In negativo invece troviamo le scelte del personaggio e del gruppo, che sono davvero ridotte e a volte paradossali. Questo va a minare una situazione presentataci benissimo. Inoltre i numerosi bug, seppur non rilevanti, compromettono l’esperienza complessiva: un vero peccato. Come se non bastasse la longevità del gioco non è eccelsa (attorno alle 20 ore) e la sua ripetitività e l’esasperazione di alcuni tratti non ci spinge a ricomincialro per provare altre scelte. Come se ce ne fossero.

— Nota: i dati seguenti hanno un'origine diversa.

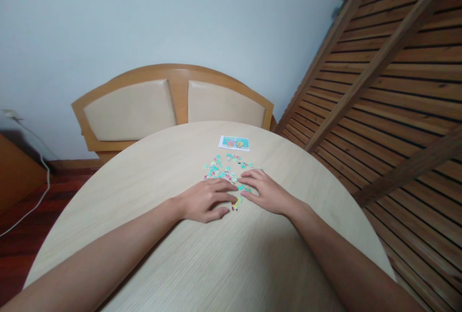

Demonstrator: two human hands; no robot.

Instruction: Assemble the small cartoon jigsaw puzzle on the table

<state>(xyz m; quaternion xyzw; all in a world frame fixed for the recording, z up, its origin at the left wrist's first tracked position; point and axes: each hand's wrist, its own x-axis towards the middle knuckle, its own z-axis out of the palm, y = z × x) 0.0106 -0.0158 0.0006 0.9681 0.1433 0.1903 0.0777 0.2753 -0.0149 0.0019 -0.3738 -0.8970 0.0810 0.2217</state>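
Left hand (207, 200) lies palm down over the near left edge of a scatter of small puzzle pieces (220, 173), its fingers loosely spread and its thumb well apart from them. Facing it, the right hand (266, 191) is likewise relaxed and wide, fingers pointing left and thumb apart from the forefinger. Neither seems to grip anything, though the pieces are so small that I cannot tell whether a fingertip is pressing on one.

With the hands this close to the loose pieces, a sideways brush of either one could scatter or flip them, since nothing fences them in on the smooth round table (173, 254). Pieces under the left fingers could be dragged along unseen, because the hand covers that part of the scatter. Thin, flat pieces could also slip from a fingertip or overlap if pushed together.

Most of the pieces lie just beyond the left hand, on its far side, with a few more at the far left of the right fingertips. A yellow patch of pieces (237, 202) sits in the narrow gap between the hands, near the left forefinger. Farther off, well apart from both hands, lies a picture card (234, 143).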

I giochi survival nascono con l’intento di gettare qualcuno in una brutta situazione e noi dobbiamo guidarlo affinché non tiri le cuoia. Possono essere realistici o esasperati, ma per ognuno di questi ci sono già dei titoli capostipite impossibili da superare. Impact Winter non ci riesce ovviamente, e non regge nemmeno la scusa “in fondo è un Indie”, perché nonostante DayZ non sia completo è comunque uno dei migliori survival duri e puri della storia. Stessa cosa per This War Of Mine. Minato da piccoli problemi, e scelte di gioco forzate, Impact Winter crolla sotto il peso delle sue scelte e delle sue mancanze, o forse, dell’enorme coltre nevosa. Tutto sommato è un prodotto finale mediocre, che però aveva ottime basi, raccomandato solo ai più incalliti gamer da survival.